Exercise:
Apart from the pictures, return every line of the listing exactly.

Data below:

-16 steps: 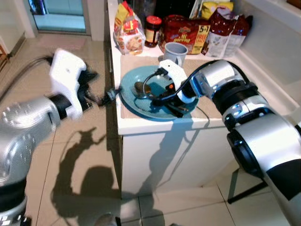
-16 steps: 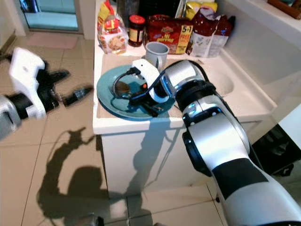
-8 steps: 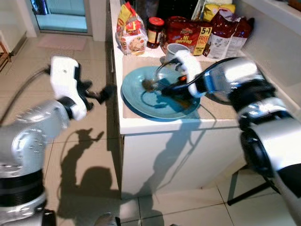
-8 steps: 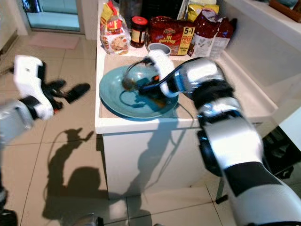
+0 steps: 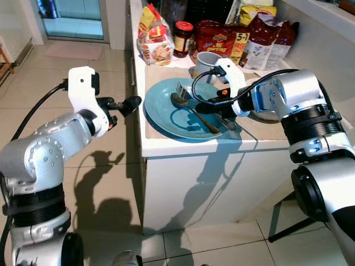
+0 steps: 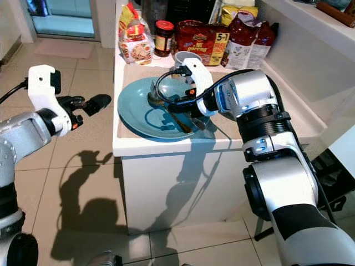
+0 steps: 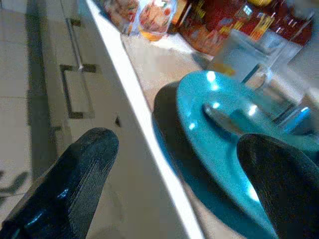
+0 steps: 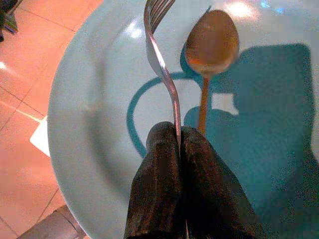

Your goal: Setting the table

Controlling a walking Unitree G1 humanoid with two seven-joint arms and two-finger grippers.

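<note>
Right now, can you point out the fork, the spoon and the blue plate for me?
fork (image 8: 160,59): right wrist view, mid-handle, just below the tines.
spoon (image 8: 212,42): right wrist view, middle of its bowl.
blue plate (image 5: 158,108): left eye view, bare rim nearest the counter's edge.

Teal plate (image 5: 166,111); silver fork (image 8: 160,59); bronze-toned spoon (image 8: 211,45); black hand fingers (image 8: 194,184); white counter (image 5: 188,145).

two silver arms (image 5: 44,155) (black joint bands), white wrist housings, black cables
</note>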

Task result:
-16 steps: 
-16 steps: 
-8 steps: 
-8 steps: 
+0 steps: 
+0 steps: 
+0 steps: 
+0 steps: 

Your goal: Setting the table

Controlling a walking Unitree G1 humanoid with two seven-joint arms and two-finger grippers.

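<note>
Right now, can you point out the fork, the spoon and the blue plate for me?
fork (image 8: 160,59): right wrist view, mid-handle, just below the tines.
spoon (image 8: 212,42): right wrist view, middle of its bowl.
blue plate (image 5: 158,108): left eye view, bare rim nearest the counter's edge.

Teal plate (image 5: 166,111); silver fork (image 8: 160,59); bronze-toned spoon (image 8: 211,45); black hand fingers (image 8: 194,184); white counter (image 5: 188,145).

two silver arms (image 5: 44,155) (black joint bands), white wrist housings, black cables
</note>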

With that, the answer is complete.